PRODUCT REVIEW: Shindaiwa T235 Trimmer

Two Texas contractors say the Shindaiwa T235 Trimmer is user-friendly and handles ethanol well.

Nathan Mitchell of All-Pro Mowing & Landscaping in Amarillo, TX
Nathan Mitchell of All-Pro Mowing & Landscaping in Amarillo, TX

Shindaiwa says its T235 String Trimmer balances “legendary” Shindaiwa features with improved cutting performance at a great price. Two landscape contractors in Amarillo, TX, tend to agree with that statement, while adding that the T235's ability to handle ethanol-blended fuel has met a growingly important need.

Nathan Mitchell of All-Pro Mowing & Landscaping was having carburetor issues with another brand/model of trimmer. "I was having to clean the carburetor at least twice a month," Mitchell relates. "The trimmer was also losing power. I talked to my equipment dealer who said it was probably the ethanol-blended fuel I was putting in it. Also, you have to be very precise on the fuel/oil mix with most two-cycle string trimmers. But on the Shindaiwa T235, the dealer said you don't have to be quite so precise."

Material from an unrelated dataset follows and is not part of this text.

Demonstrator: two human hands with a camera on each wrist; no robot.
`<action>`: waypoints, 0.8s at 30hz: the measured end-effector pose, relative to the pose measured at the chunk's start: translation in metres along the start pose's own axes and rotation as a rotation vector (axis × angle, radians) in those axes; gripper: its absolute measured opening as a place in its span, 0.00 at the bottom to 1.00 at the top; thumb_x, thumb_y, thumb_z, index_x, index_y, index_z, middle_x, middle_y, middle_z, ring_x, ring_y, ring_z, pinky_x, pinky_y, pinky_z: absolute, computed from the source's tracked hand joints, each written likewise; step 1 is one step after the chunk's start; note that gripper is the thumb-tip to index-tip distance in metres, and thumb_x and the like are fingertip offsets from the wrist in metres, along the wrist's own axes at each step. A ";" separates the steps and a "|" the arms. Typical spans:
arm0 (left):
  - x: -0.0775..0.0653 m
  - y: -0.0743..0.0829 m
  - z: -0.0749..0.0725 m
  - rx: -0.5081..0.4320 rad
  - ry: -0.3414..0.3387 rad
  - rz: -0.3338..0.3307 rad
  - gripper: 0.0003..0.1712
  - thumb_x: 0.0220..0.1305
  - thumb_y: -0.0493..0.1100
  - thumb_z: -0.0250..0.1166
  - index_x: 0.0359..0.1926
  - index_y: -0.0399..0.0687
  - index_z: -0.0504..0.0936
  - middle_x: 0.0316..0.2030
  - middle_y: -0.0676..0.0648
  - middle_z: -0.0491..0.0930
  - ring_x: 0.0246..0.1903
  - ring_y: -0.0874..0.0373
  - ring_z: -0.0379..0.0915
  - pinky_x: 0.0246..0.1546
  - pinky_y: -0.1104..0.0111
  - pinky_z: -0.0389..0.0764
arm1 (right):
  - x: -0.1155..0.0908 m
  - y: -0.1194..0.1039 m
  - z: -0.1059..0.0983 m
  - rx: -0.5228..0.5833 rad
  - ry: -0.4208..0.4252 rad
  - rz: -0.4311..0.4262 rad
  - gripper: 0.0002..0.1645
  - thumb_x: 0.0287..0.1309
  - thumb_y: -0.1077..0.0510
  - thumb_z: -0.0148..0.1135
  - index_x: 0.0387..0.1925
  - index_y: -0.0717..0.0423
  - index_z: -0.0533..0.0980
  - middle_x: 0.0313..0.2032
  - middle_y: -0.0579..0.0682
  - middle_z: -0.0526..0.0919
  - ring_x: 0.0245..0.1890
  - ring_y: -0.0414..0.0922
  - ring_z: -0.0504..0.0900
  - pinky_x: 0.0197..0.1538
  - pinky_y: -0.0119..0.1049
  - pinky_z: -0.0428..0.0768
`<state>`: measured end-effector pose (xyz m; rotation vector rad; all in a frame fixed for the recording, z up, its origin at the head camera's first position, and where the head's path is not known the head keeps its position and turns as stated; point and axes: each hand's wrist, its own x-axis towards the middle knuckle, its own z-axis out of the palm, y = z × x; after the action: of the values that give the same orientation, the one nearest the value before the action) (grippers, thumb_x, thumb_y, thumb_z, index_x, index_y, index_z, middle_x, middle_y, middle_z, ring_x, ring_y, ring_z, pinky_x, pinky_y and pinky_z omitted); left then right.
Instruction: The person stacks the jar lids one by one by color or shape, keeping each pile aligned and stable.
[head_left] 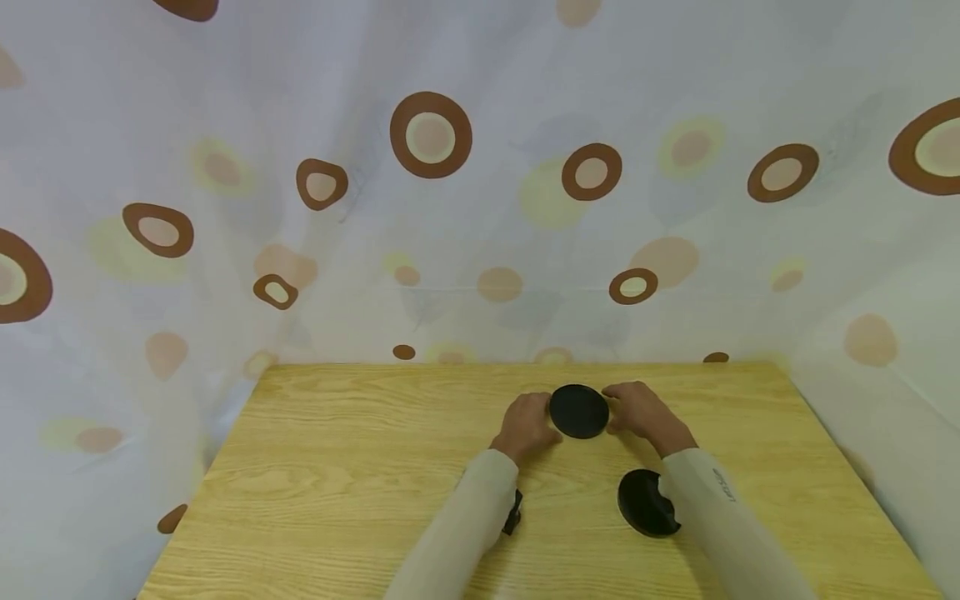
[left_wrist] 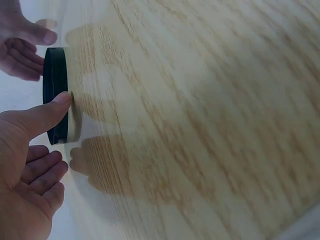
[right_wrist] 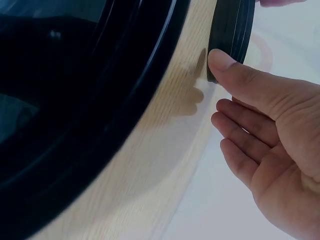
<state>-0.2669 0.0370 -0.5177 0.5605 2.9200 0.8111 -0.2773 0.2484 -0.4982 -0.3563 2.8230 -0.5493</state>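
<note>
A flat, round black disc [head_left: 579, 412] lies on the wooden table between both hands; its exact kind is unclear. My left hand [head_left: 527, 423] is at its left edge, fingers loosely bent. In the left wrist view, the left thumb [left_wrist: 52, 111] overlaps the side of the disc [left_wrist: 56, 75]; whether it touches is hard to tell. At the right edge is my right hand [head_left: 645, 412], with thumb and fingers apart; the left wrist view shows a small gap to the disc. A second black disc [head_left: 637, 500], glossy with a stepped rim [right_wrist: 150, 75], lies nearer, partly hidden by the right sleeve.
The light wood table [head_left: 337, 475] extends widely to the left of the hands. A pale curtain [head_left: 502, 225] with brown rings hangs behind and along both sides. Under the left sleeve, a small black piece [head_left: 513, 512] shows, mostly hidden.
</note>
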 end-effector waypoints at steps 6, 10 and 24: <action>0.004 0.000 0.003 0.020 0.032 0.007 0.26 0.43 0.45 0.78 0.46 0.46 0.82 0.43 0.49 0.84 0.45 0.53 0.80 0.46 0.64 0.82 | 0.002 -0.007 -0.002 -0.039 0.010 -0.003 0.37 0.44 0.65 0.73 0.58 0.68 0.71 0.57 0.66 0.75 0.56 0.64 0.73 0.55 0.55 0.77; 0.006 0.001 0.003 0.024 0.049 0.001 0.25 0.43 0.45 0.78 0.44 0.45 0.82 0.41 0.48 0.85 0.43 0.53 0.80 0.45 0.64 0.82 | 0.005 -0.007 -0.002 -0.045 0.017 -0.020 0.35 0.44 0.65 0.73 0.57 0.67 0.72 0.55 0.66 0.77 0.55 0.63 0.75 0.54 0.55 0.77; 0.003 0.004 0.005 -0.014 0.003 -0.038 0.27 0.47 0.44 0.76 0.50 0.43 0.81 0.47 0.46 0.83 0.49 0.51 0.78 0.50 0.62 0.81 | 0.003 -0.008 0.007 -0.046 0.054 -0.060 0.27 0.45 0.67 0.71 0.51 0.63 0.77 0.48 0.62 0.82 0.48 0.60 0.79 0.51 0.54 0.79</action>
<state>-0.2676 0.0437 -0.5203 0.5021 2.9160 0.8277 -0.2767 0.2385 -0.5020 -0.4429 2.8887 -0.5145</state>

John Powers, senior product manager for Echo Incorporated (maker of both Echo- and Shindaiwa-branded equipment), says the Shindaiwa T235, among other Shindaiwa trimmers, is engineered to run on 10% ethanol. That's why Mitchell hasn't seen the same type of carburetor issues with his T235 since purchasing it this past August. Performance-wise, Mitchell says the T235 does a fine job. It is also a bit lighter than other trimmers he's used, which is a plus.

Brandon Pedersen of Cutting Edge Landscaping bought a handful of T235s this past spring. "We have so much small equipment I can't keep track of it all," he says with a chuckle. But Pedersen does know full well that his T235s have delivered. "The trigger is really nice and easy to operate," he points out. "It's also pretty lightweight compared to some trimmers."

Like Mitchell, Pedersen was also having carburetor/ethanol issues with past trimmer models. "What I like about the T235 is that there is more space between the carburetor and the rest of the engine," Pedersen relates. "There's probably an inch gap. So the carburetor doesn't get as hot, which is helpful when burning ethanol. Even on other Shindaiwa trimmer models I've used, that gap seems to be much more narrow."

For contractors like Pedersen and Mitchell, engine performance and user comfort are among the primary concerns with respect to handheld equipment like string trimmers. Powers points out that the T235 features a secondary air filter for improved air filtration. Additionally, a solid steel drive shaft helps reduce weight, enhance acceleration and reduce vibration.

After several months of commercial use, both Pedersen and Mitchell say they would buy additional Shindaiwa T235 trimmers in the future.